## PROBLEM DETAILS
Every line of the material below needs to be written out exactly, please.

## EXTRACTED RECORDS
════════════════

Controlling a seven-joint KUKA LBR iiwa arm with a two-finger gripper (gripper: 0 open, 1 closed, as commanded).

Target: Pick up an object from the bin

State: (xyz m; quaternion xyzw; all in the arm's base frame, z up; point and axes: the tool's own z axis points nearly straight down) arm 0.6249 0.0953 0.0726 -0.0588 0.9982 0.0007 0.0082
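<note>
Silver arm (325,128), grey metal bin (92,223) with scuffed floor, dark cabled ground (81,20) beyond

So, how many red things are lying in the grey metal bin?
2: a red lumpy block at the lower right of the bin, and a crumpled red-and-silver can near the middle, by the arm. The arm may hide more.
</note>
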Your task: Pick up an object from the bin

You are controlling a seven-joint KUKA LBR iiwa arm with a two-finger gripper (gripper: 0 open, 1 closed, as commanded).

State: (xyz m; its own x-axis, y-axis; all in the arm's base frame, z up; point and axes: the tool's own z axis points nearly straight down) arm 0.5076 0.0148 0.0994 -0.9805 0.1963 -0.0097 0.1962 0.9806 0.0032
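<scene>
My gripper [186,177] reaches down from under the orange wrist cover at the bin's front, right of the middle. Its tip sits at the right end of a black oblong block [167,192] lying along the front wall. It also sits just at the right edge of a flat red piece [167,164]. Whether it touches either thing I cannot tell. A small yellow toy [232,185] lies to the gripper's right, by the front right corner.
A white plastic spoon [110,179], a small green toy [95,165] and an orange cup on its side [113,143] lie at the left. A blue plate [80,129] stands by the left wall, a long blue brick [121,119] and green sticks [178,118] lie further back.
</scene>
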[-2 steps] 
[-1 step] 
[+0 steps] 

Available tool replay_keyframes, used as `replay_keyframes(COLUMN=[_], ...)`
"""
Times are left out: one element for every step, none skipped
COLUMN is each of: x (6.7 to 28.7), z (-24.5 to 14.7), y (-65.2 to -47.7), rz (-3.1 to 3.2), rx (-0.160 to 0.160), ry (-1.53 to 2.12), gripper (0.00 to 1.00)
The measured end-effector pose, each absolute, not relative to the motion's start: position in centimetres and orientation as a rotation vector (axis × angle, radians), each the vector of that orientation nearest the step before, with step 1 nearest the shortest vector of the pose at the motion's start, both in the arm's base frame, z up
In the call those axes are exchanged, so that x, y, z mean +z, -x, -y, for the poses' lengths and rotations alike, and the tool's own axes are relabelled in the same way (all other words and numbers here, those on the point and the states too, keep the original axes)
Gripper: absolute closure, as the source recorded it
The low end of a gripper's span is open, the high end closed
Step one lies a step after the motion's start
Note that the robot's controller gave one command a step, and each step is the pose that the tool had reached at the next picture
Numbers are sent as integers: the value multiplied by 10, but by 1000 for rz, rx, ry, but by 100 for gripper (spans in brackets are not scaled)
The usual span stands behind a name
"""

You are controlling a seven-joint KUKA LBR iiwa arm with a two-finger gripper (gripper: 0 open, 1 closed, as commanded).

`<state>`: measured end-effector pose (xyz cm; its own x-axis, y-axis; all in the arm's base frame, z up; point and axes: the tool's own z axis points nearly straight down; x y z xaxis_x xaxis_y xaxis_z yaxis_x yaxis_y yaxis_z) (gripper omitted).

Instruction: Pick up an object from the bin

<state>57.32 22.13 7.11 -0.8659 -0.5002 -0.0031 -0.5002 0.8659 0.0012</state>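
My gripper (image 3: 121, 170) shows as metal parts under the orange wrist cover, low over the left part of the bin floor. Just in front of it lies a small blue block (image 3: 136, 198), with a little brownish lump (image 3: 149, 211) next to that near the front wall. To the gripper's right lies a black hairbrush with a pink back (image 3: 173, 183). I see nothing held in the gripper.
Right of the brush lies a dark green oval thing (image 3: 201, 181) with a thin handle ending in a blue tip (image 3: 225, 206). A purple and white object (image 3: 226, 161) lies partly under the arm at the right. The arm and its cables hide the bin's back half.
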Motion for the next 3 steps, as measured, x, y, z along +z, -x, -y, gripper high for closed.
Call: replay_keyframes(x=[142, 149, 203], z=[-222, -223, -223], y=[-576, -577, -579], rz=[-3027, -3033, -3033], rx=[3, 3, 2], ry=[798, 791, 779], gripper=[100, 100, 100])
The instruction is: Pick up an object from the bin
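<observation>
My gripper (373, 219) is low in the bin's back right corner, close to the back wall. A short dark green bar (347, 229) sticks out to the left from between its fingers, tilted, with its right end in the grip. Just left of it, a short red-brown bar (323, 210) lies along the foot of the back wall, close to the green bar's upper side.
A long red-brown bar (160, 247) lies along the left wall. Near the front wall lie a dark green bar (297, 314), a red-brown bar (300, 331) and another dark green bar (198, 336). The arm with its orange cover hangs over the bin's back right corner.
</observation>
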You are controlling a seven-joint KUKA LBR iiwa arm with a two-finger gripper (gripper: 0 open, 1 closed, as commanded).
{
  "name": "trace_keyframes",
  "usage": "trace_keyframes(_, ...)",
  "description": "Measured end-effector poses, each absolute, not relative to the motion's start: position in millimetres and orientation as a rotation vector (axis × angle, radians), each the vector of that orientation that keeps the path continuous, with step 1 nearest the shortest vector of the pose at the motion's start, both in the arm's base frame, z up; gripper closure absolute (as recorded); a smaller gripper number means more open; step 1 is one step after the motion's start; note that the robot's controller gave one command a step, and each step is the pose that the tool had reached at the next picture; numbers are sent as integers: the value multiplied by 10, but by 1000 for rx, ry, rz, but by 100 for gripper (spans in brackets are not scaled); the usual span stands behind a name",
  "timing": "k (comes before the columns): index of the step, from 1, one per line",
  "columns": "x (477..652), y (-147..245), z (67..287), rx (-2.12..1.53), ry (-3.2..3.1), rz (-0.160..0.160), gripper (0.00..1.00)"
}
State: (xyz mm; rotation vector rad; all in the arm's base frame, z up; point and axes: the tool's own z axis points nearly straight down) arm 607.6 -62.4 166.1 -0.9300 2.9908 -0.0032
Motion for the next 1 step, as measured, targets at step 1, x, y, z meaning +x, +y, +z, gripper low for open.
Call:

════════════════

## TASK RESULT
Controlling a seven-joint KUKA LBR iiwa arm with a two-finger gripper (gripper: 0 open, 1 closed, as commanded).

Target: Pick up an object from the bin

State: (xyz m; quaternion xyzw; all in the arm's base frame, z up; point and axes: the tool's own z axis points nearly straight down) arm 0.6249 0.0953 0.0726 -0.0588 0.9982 0.0007 0.0082
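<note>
Silver arm (325,128), grey metal bin (92,223) with scuffed floor, dark cabled ground (81,20) beyond

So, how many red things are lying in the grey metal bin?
2: a red lumpy block at the lower right of the bin, and a crumpled red-and-silver can near the middle, by the arm. The arm may hide more.
</note>
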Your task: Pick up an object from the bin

You are controlling a seven-joint KUKA LBR iiwa arm with a two-finger gripper (gripper: 0 open, 1 closed, as commanded).

State: (xyz m; its own x-axis, y-axis; all in the arm's base frame, z up; point and axes: the tool's own z axis points nearly straight down) arm 0.5076 0.0148 0.0994 -0.9805 0.1963 -0.0097 0.1962 0.9806 0.0032
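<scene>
My gripper [186,177] reaches down from under the orange wrist cover at the bin's front, right of the middle. Its tip sits at the right end of a black oblong block [167,192] lying along the front wall. It also sits just at the right edge of a flat red piece [167,164]. Whether it touches either thing I cannot tell. A small yellow toy [232,185] lies to the gripper's right, by the front right corner.
A white plastic spoon [110,179], a small green toy [95,165] and an orange cup on its side [113,143] lie at the left. A blue plate [80,129] stands by the left wall, a long blue brick [121,119] and green sticks [178,118] lie further back.
</scene>
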[-2 steps] 
[-1 step] 
[+0 steps] 

Available tool replay_keyframes, used as `replay_keyframes(COLUMN=[_], ...)`
"""
Times are left out: one element for every step, none skipped
COLUMN is each of: x (6.7 to 28.7), z (-24.5 to 14.7), y (-65.2 to -47.7), rz (-3.1 to 3.2), rx (-0.160 to 0.160), ry (-1.53 to 2.12), gripper (0.00 to 1.00)
The measured end-effector pose, each absolute, not relative to the motion's start: position in centimetres and orientation as a rotation vector (axis × angle, radians), each the vector of that orientation nearest the step before, with step 1 nearest the shortest vector of the pose at the motion's start, both in the arm's base frame, z up
In the call those axes are exchanged, so that x, y, z mean +z, -x, -y, for the poses' lengths and rotations alike, and the tool's own axes are relabelled in the same way (all other words and numbers here, those on the point and the states too, keep the original axes)
Gripper: absolute closure, as the source recorded it
The low end of a gripper's span is open, the high end closed
Step one lies a step after the motion's start
Note that the robot's controller gave one command a step, and each step is the pose that the tool had reached at the next picture
Numbers are sent as integers: the value multiplied by 10, but by 1000 for rz, rx, ry, but by 100 for gripper (spans in brackets are not scaled)
The usual span stands behind a name
"""

You are controlling a seven-joint KUKA LBR iiwa arm with a two-finger gripper (gripper: 0 open, 1 closed, as commanded).

`<state>`: measured end-effector pose (xyz cm; its own x-axis, y-axis; all in the arm's base frame, z up; point and axes: the tool's own z axis points nearly straight down; x y z xaxis_x xaxis_y xaxis_z yaxis_x yaxis_y yaxis_z) (gripper omitted).

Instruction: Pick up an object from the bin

<state>57.32 22.13 7.11 -0.8659 -0.5002 -0.0031 -0.5002 0.8659 0.0012</state>
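My gripper (image 3: 121, 170) shows as metal parts under the orange wrist cover, low over the left part of the bin floor. Just in front of it lies a small blue block (image 3: 136, 198), with a little brownish lump (image 3: 149, 211) next to that near the front wall. To the gripper's right lies a black hairbrush with a pink back (image 3: 173, 183). I see nothing held in the gripper.
Right of the brush lies a dark green oval thing (image 3: 201, 181) with a thin handle ending in a blue tip (image 3: 225, 206). A purple and white object (image 3: 226, 161) lies partly under the arm at the right. The arm and its cables hide the bin's back half.
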Motion for the next 3 steps, as measured, x, y, z along +z, -x, -y, gripper high for closed.
Call: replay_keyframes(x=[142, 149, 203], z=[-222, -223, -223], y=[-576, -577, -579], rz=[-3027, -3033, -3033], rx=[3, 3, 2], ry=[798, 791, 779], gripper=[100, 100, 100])
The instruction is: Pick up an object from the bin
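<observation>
My gripper (373, 219) is low in the bin's back right corner, close to the back wall. A short dark green bar (347, 229) sticks out to the left from between its fingers, tilted, with its right end in the grip. Just left of it, a short red-brown bar (323, 210) lies along the foot of the back wall, close to the green bar's upper side.
A long red-brown bar (160, 247) lies along the left wall. Near the front wall lie a dark green bar (297, 314), a red-brown bar (300, 331) and another dark green bar (198, 336). The arm with its orange cover hangs over the bin's back right corner.
</observation>
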You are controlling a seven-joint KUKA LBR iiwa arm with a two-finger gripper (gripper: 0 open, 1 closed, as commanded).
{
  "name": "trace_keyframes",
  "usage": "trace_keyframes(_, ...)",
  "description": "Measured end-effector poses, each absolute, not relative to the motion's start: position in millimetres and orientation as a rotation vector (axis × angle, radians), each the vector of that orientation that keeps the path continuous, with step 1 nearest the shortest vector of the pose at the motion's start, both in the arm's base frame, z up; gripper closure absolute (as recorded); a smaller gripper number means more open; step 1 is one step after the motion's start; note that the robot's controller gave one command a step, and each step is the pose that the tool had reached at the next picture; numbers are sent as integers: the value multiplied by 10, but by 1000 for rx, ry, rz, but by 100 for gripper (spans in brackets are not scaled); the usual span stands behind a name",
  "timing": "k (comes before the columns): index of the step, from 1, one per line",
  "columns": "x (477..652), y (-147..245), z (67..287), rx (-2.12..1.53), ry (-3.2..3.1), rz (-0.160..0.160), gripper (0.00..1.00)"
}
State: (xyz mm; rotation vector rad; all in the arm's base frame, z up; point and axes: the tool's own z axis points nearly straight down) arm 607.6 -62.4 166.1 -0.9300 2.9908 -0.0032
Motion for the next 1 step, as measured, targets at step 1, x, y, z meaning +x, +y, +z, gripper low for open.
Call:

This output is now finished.